THE PROBLEM
In the material below, some lines carry "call". Copy each such line.

>>>

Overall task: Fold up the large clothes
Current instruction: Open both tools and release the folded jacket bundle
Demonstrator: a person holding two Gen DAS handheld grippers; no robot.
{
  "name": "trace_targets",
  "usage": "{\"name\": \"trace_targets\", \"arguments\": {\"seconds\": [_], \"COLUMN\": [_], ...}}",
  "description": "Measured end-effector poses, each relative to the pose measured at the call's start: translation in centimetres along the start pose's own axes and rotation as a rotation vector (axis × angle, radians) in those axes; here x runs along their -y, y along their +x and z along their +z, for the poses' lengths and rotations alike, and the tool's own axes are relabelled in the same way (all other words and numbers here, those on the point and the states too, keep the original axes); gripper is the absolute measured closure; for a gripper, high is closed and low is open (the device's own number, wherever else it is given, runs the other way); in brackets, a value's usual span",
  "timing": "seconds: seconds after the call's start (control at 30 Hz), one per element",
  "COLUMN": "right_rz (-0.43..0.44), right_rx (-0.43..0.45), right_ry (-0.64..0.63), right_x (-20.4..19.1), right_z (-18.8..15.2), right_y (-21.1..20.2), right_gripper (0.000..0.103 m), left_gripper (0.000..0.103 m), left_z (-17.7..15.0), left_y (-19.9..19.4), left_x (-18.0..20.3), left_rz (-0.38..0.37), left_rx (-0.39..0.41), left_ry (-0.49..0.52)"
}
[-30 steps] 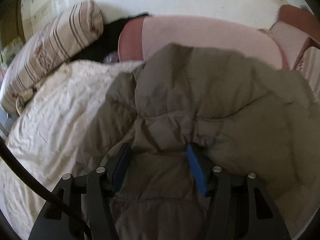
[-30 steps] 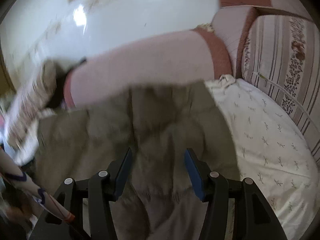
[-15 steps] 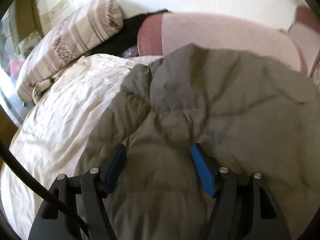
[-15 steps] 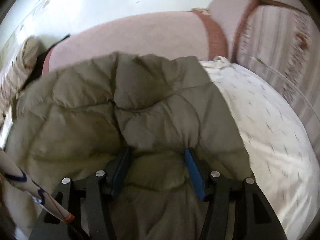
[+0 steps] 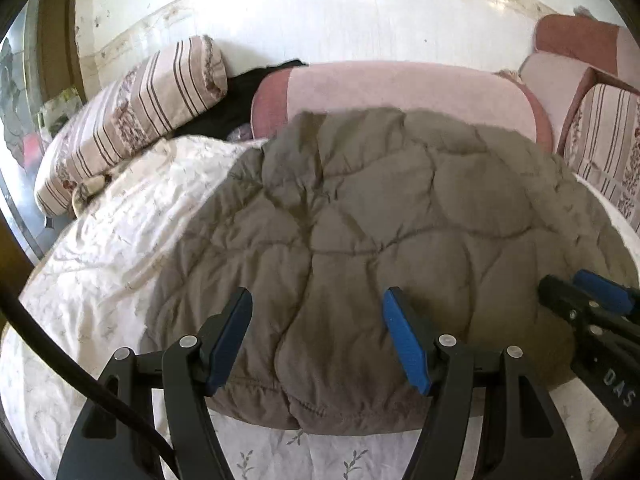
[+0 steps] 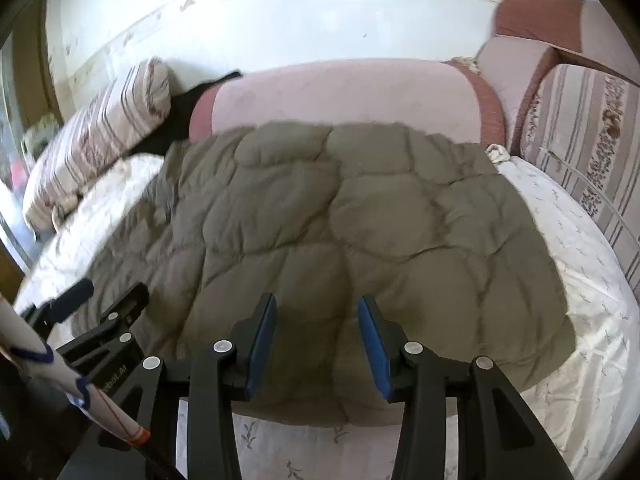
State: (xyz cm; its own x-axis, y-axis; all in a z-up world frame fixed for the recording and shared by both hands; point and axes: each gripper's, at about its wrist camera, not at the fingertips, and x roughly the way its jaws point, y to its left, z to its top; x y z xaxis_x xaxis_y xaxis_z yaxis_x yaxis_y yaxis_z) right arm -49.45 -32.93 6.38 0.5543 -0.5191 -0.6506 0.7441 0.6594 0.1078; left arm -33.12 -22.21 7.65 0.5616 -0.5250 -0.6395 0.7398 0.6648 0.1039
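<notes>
Olive-grey quilted jacket [image 5: 360, 220]; white sprigged bedsheet [image 5: 100, 272]; pink bolster [image 5: 400, 92]; striped floral pillow [image 5: 132, 116]

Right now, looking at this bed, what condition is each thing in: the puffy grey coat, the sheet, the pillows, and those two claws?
Grey coat: folded into a flat bundle, lying on the bed, not gripped.
Sheet: spread out, wrinkled.
Striped pillow: lying along the far left edge.
Pink cushion: lying against the wall behind the coat.
Left claw: open, over the coat's near edge.
Right claw: open, empty, jaws have just been closing.
</notes>
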Motion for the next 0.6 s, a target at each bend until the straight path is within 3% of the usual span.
{"name": "trace_targets", "arguments": {"seconds": [0.1,0.23,0.43,0.53,0.6], "right_rz": [-0.014,-0.029,-0.021,0.039,0.014], "right_rx": [-0.034,-0.091,-0.1,-0.072,-0.012], "right_ry": [-0.023,-0.069,-0.094,-0.026,0.03], "right_x": [-0.1,-0.3,-0.2,0.8,2.5], "right_z": [-0.4,-0.4,-0.5,0.4,1.3], "right_y": [2.0,4.7,5.3,3.7,2.2], "right_gripper": [0.056,0.056,0.056,0.061,0.062], "left_gripper": [0.034,0.031,0.03,0.03,0.03], "left_z": [-0.1,0.1,0.2,0.5,0.5], "left_y": [2.0,3.1,3.6,3.6,3.6], "left_x": [-0.4,-0.4,-0.5,-0.7,-0.9], "left_rz": [-0.021,-0.015,-0.019,-0.027,-0.032], "left_rx": [-0.055,-0.076,-0.084,-0.087,-0.088], "left_ry": [-0.023,-0.016,-0.021,-0.032,-0.036]}}
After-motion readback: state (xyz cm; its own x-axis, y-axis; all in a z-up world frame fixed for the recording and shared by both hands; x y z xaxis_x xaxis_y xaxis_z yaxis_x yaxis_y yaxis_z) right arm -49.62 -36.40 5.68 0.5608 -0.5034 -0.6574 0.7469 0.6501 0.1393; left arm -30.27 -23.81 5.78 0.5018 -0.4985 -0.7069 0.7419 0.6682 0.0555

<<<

WORKED SOLUTION
  "description": "Measured end-effector poses, each relative to the pose measured at the call's start: translation in centimetres along the start pose's own axes and rotation as a rotation vector (axis × angle, radians) in those axes; here x runs along their -y, y along their +x and z along their +z, for the poses' lengths and rotations alike, and the tool's own axes are relabelled in the same way (all other words and numbers here, those on the point and the states too, keep the original axes); gripper is the absolute measured closure; for a gripper, high is closed and low is open (the device's own number, wherever else it is given, runs the other way); in brackets, a value's usual span",
  "timing": "seconds: seconds after the call's start (control at 30 Hz), one per element",

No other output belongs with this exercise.